As for propulsion - and please forgive me if I already mentioned this - Reaction mass tanks would be noticeably smaller because of numerous advances in engine design and fuel efficiency. Ships would also have their reactors closer to habitat modules thanks to better radiation containment as well.
Regarding colonies, I'm thinking that many of them on airless worlds would be built underground (Like the Vaults of Fallout fame) for a number of reasons, such as radiation shielding, meteoroid protection and greater defense from piracy. Because ship speeds around asteroids and dwarf planets are mind-bogglingly slow, getting to and from warp points would be a pain, meaning that their populations would be very self-sufficient and have to carefully manage their populations to ensure that everyone gets what they need. I imagine they would also have to have a number of tourist attractions to motivate trade and make long STL travel times worthwhile.

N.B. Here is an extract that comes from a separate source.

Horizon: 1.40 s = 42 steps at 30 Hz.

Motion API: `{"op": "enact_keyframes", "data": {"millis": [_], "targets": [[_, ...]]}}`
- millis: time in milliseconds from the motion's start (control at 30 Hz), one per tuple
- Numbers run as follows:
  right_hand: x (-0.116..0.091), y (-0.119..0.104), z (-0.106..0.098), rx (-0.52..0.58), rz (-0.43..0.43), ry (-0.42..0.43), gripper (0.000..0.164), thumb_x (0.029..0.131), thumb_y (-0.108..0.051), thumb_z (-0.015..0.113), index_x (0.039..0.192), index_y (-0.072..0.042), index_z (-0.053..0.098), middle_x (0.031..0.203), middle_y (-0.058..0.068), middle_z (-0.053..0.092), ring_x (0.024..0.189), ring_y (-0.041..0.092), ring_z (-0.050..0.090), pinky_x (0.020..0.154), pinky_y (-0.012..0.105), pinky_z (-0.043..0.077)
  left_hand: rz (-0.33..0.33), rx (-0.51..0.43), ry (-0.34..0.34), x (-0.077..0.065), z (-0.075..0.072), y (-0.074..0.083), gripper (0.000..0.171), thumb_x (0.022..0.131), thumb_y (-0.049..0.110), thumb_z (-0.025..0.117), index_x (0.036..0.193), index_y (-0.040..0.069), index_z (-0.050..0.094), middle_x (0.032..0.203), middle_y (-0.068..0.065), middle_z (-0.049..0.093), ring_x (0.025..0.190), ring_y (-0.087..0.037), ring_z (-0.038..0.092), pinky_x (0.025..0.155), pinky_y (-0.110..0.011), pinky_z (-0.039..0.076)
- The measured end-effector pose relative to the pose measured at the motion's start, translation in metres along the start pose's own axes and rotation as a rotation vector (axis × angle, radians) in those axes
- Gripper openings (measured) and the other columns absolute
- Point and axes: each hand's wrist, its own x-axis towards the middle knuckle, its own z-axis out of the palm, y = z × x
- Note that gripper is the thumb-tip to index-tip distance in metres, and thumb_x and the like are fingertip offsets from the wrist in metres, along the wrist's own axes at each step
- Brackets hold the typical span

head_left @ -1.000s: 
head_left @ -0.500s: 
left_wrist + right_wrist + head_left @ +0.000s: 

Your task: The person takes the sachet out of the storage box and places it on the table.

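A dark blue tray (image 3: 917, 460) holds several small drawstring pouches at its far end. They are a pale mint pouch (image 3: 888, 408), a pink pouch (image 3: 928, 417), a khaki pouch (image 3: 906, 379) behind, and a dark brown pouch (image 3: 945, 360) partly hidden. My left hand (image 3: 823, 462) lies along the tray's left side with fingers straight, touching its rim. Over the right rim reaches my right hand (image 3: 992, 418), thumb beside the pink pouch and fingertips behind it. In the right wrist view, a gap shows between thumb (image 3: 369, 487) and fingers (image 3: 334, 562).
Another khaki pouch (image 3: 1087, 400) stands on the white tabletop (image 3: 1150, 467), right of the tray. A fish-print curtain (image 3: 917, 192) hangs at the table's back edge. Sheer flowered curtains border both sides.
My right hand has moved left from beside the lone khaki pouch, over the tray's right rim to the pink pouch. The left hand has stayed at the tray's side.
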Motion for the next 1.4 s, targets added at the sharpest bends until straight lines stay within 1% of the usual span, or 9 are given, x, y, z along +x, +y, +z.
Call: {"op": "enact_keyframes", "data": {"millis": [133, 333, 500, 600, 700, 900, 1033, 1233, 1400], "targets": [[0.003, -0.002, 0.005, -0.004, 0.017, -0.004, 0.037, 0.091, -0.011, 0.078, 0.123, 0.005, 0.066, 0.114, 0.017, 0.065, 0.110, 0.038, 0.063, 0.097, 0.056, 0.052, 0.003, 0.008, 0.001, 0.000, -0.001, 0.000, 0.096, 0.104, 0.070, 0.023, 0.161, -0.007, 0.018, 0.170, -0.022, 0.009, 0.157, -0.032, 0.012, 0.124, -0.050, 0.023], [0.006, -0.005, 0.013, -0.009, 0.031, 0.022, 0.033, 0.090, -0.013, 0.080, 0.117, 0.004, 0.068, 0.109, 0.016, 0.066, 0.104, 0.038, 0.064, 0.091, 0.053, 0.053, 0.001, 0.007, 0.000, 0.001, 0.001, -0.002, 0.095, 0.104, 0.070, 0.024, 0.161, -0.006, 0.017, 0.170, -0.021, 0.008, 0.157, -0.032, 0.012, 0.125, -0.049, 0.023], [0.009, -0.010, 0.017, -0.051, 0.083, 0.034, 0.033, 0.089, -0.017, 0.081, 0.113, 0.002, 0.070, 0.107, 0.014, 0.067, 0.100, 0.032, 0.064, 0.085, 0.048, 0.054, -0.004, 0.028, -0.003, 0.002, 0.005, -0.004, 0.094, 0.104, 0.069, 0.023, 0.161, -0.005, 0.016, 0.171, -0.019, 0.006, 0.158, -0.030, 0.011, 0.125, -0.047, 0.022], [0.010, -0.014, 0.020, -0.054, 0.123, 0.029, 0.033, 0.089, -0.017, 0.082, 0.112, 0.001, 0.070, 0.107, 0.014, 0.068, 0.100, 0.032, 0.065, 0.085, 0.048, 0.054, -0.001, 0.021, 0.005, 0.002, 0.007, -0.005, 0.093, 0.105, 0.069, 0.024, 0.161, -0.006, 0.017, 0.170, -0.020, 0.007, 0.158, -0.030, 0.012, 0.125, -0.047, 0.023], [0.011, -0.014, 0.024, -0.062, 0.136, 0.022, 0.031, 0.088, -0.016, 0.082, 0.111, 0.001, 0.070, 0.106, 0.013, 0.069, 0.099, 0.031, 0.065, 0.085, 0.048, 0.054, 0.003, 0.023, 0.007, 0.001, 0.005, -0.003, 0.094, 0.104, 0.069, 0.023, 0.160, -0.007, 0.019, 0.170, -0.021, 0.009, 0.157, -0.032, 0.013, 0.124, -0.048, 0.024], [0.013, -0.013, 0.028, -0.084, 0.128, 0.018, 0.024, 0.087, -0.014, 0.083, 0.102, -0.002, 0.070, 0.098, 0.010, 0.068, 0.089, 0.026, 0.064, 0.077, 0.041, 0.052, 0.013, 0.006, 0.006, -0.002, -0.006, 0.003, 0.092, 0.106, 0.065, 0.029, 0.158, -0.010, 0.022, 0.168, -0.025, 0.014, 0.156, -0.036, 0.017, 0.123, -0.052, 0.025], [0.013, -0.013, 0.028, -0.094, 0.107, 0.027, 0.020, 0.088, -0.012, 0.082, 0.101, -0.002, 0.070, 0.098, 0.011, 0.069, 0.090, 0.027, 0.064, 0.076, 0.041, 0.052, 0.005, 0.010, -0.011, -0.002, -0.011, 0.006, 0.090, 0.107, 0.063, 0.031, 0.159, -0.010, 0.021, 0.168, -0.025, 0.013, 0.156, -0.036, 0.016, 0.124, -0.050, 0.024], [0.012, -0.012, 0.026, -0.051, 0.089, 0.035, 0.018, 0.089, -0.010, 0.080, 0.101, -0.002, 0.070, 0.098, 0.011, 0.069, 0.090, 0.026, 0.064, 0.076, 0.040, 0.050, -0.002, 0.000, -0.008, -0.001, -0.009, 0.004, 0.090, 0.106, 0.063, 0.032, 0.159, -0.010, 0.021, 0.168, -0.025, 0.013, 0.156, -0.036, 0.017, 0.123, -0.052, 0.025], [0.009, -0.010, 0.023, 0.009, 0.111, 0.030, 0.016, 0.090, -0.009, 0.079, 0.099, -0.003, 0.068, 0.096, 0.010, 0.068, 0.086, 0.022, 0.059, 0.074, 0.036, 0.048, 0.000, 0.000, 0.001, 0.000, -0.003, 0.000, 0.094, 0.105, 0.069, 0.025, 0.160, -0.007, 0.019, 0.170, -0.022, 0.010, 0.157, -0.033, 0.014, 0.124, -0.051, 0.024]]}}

And then there's the issue of having to live in a ship for weeks or months on end without going straight-up mad. One of my ideas was a communications module that allowed for FTL internet/TV access and games galore. And if the comms module is on the fritz or there's other communication problems, there's the textbook-sized issues of Helionaut Magazine - the space traveler's quarterly digest. Printed and written especially for long-haul flights.
I'll elaborate on the subject tomorrow, I'm bushed.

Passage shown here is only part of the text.